Vladimir Petrovich Tkachenko (alternative spelling: Vladimir Tkatchenko) (Владимир Петрович Ткаченко; born 20 September 1957) is a retired Soviet and Russian professional basketball player. Tkachenko won two Summer Olympic Games medals and three FIBA World Cup medals with the senior men's Soviet Union national team. He was also named both the Euroscar and the Mr. Europa in 1979. His pro club career lasted 17 years. Standing at 220 cm, he played as a center.

He was named to the FIBA All-Time EuroStars Team in 2007. He became a FIBA Hall of Fame player in 2015.

==Professional career==
Tkachenko began playing with Stroitel of the USSR Premiere League, during the 1973–74 season, when he was 16 years old. He continued to play for them through the 1981–82 season. In 1983, he began playing for the USSR League club CSKA Moscow, and he stayed there through the 1989–90 season. He finished his club career in the former Spanish 2nd division, with Guadalajara, in the 1990–91 season.

==National team career==
From 1976 to 1987, Tkachenko played on the senior men's Soviet Union national team, participating in many FIBA EuroBasket and FIBA World Cup competitions.

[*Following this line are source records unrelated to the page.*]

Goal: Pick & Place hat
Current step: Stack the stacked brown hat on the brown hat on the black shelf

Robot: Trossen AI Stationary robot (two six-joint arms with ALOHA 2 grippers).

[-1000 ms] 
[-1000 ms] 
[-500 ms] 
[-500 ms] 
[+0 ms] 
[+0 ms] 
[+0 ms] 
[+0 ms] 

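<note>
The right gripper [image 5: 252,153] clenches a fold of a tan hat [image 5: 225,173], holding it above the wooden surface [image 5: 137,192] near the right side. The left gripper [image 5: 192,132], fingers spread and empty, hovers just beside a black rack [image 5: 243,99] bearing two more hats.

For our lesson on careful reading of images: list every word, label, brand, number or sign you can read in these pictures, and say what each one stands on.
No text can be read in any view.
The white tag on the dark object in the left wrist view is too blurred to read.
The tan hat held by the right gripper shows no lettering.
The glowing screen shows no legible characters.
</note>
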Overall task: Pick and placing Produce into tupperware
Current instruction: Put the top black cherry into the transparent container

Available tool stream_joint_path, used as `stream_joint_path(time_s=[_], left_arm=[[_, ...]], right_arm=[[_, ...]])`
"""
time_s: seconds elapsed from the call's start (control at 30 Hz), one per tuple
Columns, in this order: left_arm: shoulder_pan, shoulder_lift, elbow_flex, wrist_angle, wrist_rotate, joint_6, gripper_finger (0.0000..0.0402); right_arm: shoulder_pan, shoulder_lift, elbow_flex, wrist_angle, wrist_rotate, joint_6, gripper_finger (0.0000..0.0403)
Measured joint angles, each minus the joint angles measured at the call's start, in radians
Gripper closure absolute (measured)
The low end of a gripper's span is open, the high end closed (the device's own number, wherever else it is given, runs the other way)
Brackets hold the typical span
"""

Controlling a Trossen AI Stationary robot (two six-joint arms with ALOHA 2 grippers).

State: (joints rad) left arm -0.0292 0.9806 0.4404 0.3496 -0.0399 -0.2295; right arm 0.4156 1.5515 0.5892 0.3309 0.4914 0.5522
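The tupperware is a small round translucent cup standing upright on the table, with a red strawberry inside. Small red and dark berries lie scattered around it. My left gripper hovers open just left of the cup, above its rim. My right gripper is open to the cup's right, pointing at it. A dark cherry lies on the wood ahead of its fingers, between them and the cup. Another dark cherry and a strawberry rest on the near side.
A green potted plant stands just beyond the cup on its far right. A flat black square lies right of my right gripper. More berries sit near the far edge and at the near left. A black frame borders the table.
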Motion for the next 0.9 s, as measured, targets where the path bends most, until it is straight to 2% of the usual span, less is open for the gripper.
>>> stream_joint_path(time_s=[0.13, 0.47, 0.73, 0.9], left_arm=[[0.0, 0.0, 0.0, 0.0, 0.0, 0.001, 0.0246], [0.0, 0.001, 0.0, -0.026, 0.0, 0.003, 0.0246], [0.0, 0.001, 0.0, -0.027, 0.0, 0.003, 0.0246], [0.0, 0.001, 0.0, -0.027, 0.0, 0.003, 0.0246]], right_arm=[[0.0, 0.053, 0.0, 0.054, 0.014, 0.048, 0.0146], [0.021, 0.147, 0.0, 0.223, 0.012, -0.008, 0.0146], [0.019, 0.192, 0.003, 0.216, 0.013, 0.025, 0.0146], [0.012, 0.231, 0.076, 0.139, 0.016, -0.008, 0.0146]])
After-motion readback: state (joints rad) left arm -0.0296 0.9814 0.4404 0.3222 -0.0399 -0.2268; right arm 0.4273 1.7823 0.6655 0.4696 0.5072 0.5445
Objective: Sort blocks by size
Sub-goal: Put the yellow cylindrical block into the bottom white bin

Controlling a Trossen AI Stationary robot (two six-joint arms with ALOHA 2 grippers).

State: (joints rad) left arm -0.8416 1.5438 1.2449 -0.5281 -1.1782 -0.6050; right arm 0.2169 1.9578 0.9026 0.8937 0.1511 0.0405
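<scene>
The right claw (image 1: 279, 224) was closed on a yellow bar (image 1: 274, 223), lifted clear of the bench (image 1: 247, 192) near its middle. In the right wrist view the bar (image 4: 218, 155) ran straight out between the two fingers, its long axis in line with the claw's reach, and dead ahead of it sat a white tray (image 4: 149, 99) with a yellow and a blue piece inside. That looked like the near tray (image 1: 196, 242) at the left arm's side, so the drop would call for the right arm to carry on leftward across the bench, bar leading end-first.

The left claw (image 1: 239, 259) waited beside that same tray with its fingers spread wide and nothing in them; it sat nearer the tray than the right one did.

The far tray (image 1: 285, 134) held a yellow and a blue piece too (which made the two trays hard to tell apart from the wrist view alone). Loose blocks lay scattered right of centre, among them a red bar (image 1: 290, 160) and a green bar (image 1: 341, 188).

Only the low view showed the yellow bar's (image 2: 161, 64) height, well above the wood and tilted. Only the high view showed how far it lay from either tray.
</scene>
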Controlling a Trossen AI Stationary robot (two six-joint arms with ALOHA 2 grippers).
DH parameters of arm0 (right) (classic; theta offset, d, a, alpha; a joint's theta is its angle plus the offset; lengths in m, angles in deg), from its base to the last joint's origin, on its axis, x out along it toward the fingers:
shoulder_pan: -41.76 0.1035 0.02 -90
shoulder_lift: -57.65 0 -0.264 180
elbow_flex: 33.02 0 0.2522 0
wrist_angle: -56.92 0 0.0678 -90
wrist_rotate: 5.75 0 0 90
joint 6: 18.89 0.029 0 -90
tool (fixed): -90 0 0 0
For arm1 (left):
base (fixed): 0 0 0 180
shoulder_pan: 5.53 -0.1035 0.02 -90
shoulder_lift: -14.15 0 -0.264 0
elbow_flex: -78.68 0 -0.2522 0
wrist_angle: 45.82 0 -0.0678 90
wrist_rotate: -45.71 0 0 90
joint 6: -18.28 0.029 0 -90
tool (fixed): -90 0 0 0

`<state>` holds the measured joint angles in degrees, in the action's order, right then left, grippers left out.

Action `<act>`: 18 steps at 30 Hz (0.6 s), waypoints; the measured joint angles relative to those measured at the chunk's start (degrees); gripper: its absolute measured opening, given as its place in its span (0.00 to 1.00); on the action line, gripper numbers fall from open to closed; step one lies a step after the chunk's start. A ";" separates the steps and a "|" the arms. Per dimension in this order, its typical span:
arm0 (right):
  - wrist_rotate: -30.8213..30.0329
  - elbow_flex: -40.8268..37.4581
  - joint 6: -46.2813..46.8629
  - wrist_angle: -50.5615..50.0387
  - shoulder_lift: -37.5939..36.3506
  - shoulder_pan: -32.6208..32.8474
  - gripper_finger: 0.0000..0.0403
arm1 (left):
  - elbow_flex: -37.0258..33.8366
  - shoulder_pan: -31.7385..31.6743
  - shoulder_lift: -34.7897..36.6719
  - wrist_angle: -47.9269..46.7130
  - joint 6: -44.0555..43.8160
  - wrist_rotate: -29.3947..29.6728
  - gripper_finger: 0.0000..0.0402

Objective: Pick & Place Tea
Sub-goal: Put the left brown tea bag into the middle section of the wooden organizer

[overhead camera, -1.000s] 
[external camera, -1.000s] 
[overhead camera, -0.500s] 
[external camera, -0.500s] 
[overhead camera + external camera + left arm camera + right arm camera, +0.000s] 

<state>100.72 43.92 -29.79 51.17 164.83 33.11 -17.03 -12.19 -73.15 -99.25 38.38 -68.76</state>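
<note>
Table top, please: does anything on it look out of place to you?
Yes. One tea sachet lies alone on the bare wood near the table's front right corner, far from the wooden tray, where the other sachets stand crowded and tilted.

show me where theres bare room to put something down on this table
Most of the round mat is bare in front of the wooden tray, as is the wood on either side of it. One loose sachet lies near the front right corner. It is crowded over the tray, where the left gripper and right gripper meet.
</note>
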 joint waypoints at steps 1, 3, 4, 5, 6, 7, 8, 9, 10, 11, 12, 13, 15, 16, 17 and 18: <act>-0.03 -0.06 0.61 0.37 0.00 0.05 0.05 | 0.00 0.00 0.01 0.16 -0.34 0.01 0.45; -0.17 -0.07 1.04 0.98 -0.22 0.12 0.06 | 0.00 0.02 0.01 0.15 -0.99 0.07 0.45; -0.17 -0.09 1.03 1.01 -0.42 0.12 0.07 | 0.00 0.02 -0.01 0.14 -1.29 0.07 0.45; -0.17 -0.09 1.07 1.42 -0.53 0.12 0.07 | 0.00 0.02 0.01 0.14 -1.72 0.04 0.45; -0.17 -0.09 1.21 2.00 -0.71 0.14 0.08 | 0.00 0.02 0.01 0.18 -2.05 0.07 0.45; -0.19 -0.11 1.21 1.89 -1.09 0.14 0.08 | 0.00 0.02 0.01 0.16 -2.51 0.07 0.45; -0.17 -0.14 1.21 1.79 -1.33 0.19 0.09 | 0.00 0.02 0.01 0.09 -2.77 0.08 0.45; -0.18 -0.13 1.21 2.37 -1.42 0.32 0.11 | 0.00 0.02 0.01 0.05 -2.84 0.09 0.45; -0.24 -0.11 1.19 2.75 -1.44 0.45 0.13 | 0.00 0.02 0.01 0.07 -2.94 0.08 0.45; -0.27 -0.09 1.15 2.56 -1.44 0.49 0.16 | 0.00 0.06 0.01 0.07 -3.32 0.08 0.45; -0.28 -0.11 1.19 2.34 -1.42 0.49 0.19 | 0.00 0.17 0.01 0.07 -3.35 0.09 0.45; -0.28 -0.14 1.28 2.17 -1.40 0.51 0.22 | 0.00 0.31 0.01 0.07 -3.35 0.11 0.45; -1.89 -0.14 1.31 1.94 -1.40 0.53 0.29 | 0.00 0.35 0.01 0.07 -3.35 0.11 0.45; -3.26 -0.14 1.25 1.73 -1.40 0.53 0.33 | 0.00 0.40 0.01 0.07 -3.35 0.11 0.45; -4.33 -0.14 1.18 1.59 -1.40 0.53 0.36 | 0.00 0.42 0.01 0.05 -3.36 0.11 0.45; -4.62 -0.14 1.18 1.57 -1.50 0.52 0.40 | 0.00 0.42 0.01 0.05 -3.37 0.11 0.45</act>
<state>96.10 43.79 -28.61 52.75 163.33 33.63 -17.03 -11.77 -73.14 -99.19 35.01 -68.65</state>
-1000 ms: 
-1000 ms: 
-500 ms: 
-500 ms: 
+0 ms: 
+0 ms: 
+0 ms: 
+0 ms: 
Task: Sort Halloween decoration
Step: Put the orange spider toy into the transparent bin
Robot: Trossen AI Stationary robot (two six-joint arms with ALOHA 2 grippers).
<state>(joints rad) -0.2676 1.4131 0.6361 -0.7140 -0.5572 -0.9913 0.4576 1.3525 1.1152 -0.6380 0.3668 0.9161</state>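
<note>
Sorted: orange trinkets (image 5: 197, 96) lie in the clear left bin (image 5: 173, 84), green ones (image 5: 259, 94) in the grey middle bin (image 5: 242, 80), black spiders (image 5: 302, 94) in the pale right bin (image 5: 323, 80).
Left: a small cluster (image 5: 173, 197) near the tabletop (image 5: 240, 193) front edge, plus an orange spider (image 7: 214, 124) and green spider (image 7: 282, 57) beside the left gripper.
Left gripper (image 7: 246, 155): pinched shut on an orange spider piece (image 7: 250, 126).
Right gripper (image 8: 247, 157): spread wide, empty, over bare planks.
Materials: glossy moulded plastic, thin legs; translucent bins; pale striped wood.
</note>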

With the Soviet national team, he won numerous medals, including: two bronze medals, at the 1976 Summer Olympic Games and at the 1980 Summer Olympic Games, the gold medal at the 1982 FIBA World Championship (also silver medals at the 1978 FIBA World Championship and the 1986 FIBA World Championship); as well as three gold medals at the FIBA EuroBasket: at the FIBA EuroBasket 1979, the FIBA EuroBasket 1981, and the FIBA EuroBasket 1985 (also silvers at the FIBA EuroBasket 1977 and the FIBA EuroBasket 1987).

==Player profile==
Tkachenko, a 7 ft 3 in, 243 lb center, was a great defensive player. He could block out 2-3 opponents to give teammates a chance to grab a rebound. His offensive ability was important too, as his post up moves were basic, but effective, and his shooting was good for a player of his size, with a range of approximately 17 feet.